APPELLATE COURT OF ILLINOIS FIRST JUDICIAL DISTRICT THIRD DIVISION
Apr 15, 2015
2015 Ill. App. 132684 (Ill. App. Ct. 2015)

Opinion

No. 1-13-2684

04-15-2015

THE PEOPLE OF THE STATE OF ILLINOIS, Plaintiff-Appellee, v. RICHARD COLLINS, Defendant-Appellant.


NOTICE: This order was filed under Supreme Court Rule 23 and may not be cited as precedent by any party except in the limited circumstances allowed under Rule 23(e)(1).
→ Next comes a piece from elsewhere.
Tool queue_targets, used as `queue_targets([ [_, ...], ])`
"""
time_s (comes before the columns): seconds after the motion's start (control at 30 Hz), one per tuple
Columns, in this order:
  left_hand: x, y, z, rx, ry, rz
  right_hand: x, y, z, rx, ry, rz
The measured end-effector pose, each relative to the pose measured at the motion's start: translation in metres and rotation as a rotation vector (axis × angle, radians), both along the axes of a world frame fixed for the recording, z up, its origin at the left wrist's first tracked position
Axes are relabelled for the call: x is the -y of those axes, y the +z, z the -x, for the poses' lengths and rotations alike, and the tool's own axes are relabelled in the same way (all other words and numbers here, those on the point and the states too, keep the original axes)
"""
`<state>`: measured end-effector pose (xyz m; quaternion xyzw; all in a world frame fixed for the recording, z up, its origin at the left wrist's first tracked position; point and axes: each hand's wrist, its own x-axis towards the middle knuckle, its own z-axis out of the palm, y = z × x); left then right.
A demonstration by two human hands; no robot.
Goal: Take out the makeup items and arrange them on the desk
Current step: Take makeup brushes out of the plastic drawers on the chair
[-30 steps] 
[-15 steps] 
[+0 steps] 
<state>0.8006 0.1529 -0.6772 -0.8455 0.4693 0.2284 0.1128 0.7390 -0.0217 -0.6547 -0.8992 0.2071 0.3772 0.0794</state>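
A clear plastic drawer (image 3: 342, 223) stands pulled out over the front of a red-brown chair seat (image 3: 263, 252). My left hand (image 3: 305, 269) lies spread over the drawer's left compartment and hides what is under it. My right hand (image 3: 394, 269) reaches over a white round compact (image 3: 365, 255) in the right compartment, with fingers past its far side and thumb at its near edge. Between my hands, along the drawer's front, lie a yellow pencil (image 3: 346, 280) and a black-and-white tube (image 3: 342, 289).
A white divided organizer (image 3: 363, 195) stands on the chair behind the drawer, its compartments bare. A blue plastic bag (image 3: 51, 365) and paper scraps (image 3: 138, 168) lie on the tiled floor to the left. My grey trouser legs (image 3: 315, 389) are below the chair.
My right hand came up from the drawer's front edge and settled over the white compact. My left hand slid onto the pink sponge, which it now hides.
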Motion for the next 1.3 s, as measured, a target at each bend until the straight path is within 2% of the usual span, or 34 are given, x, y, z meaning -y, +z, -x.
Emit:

Appeal from the Circuit Court of Cook County.

No. 13 CR 5292

Honorable Rickey Jones, Judge Presiding.

JUSTICE MASON delivered the judgment of the court.
Justice Lavin and Justice Hyman concurred in the judgment.

ORDER

¶ 1 Held: Judgment affirmed where the testimony of a police officer that defendant dropped narcotics with sight of the officer's undercover vehicle was not inherently unbelievable.

¶ 2 Following a bench trial, defendant, Richard Collins, was convicted of possession of a controlled substance (720 ILCS 570/402(c) (West 2012)) and sentenced to one year of imprisonment. In this appeal, Collins contends that the State failed to prove him guilty beyond a

reasonable doubt of that offense because the testifying police officer's "dropsy" testimony was unbelievable.
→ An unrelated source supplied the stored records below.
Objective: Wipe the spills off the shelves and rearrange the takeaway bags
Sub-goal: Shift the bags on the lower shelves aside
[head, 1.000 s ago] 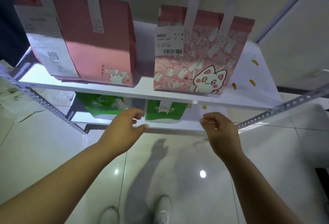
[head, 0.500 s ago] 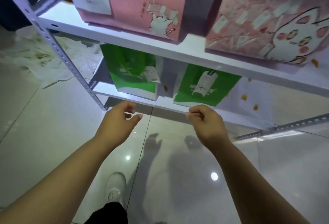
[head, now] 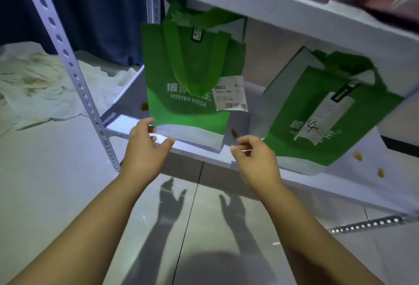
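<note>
Head view – left hand (head: pixel 145 148), fingers spread wide, at the left green bag's (head: pixel 188 76) bottom corner on the lower shelf (head: pixel 123 126); right hand (head: pixel 256 160) curled, possibly pinching something thin; right green bag (head: pixel 317 112) – brown spills (head: pixel 357 155) beside it

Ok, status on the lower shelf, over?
Copy: left grip open at bottom corner of left green bag; right grip curled, contents unclear. Unwiped brown spills on lower shelf, either side of right green bag.
</note>
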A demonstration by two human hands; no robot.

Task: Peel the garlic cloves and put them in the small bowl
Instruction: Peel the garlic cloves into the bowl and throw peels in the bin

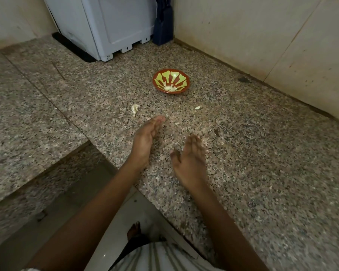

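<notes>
Left hand (145, 140), right hand (190, 161): flat, apart

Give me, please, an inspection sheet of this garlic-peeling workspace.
Surface: speckled granite counter.
Job's things: small bowl holds pale garlic cloves; a garlic piece lies on the counter, apart from the bowl.
Clutter: pale scrap nearer the wall; thin peel bits between the hands.
Hands: left hand and right hand open, holding nothing; the right is blurred.
Cables: nothing seen.
Surroundings: grey appliance and dark blue object in the corner; stained walls.
</notes>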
¶ 3 Collins was charged by information with possession of a controlled substance with intent to deliver more than three grams of heroin (720 ILCS 570/401(c)(1) (West 2012); 730 ILCS 5/5-5-3(c)(2)(D-5) (West 2012)). At trial, the State called Chicago police officer Graylin Watson, who testified that he was on duty on February 13, 2013, about 11:55 a.m., driving an unmarked police vehicle near the intersection of Grenshaw Street and Independence Boulevard, which he described as a "high narcotic trafficking" area. Watson was with his partner, Officer Caro, and was dressed in plainclothes. Watson testified that he had received training in "narcotics" and had experience conducting "surveillance" and "making arrests" involving narcotics transactions.
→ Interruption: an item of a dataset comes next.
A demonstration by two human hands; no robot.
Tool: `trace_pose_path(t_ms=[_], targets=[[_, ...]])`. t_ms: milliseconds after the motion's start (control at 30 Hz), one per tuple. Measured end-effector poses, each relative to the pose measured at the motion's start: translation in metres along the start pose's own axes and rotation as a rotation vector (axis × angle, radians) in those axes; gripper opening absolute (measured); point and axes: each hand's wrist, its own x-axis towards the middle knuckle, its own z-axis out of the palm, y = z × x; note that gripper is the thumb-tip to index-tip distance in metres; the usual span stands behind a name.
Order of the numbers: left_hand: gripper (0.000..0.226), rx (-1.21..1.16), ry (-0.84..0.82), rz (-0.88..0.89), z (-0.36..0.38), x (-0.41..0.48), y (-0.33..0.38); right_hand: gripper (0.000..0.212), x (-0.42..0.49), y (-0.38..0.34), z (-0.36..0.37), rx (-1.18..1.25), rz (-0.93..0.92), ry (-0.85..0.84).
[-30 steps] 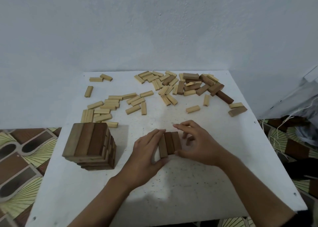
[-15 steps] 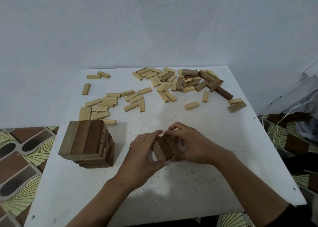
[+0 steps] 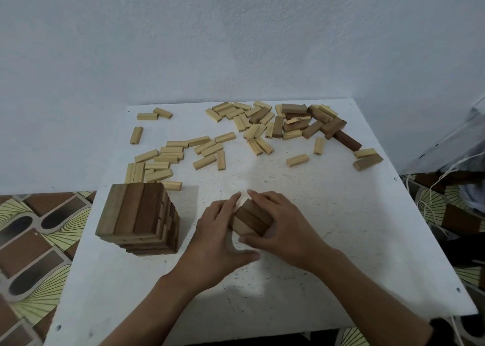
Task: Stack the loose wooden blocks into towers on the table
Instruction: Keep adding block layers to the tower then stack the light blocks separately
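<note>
A bundle of three brown wooden blocks (image 3: 253, 219), two dark and one paler, lies side by side at a slant in the middle of the white square table (image 3: 328, 272), slightly toward the near edge. Both hands close in on it. The left hand (image 3: 217, 230) lies against the bundle's left side with its fingers nearly straight, pressing on the wood, and its thumb reaches out below the bundle. The right hand (image 3: 286, 227) wraps over the bundle's right end, with fingers curled across the top and the thumb tucked against the near face, gripping it. I cannot tell whether the bundle rests on the table or is just off it.

Left of the hands, near the left edge, stands a finished tower of brown wooden blocks (image 3: 139, 214) with three blocks across its top. Beyond the tower, scattered pale wooden blocks (image 3: 173, 154) spread toward the far left corner. A mixed heap of pale and dark blocks (image 3: 296, 122) sits by the far edge toward the far right corner.
</note>
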Motion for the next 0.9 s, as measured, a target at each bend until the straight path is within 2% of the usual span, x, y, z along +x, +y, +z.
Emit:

¶ 4 As Watson was driving southbound on Independence Boulevard, he saw a "van that left the corner" and an individual, later identified as Collins "running out of the vacant lot" approximately 75 feet away. Watson turned left on Fillmore Street and turned right into the northbound lanes so that he was still heading southbound on Independence, explaining that he "saw something that looked to me as if there was about to be a narcotics transaction." Collins was running toward the officers' undercover vehicle, and when he was approximately 40 feet from the vehicle, Watson saw Collins drop a white object to the ground. Collins continued to run for a couple of seconds, then started to walk slowly, still heading toward the officers.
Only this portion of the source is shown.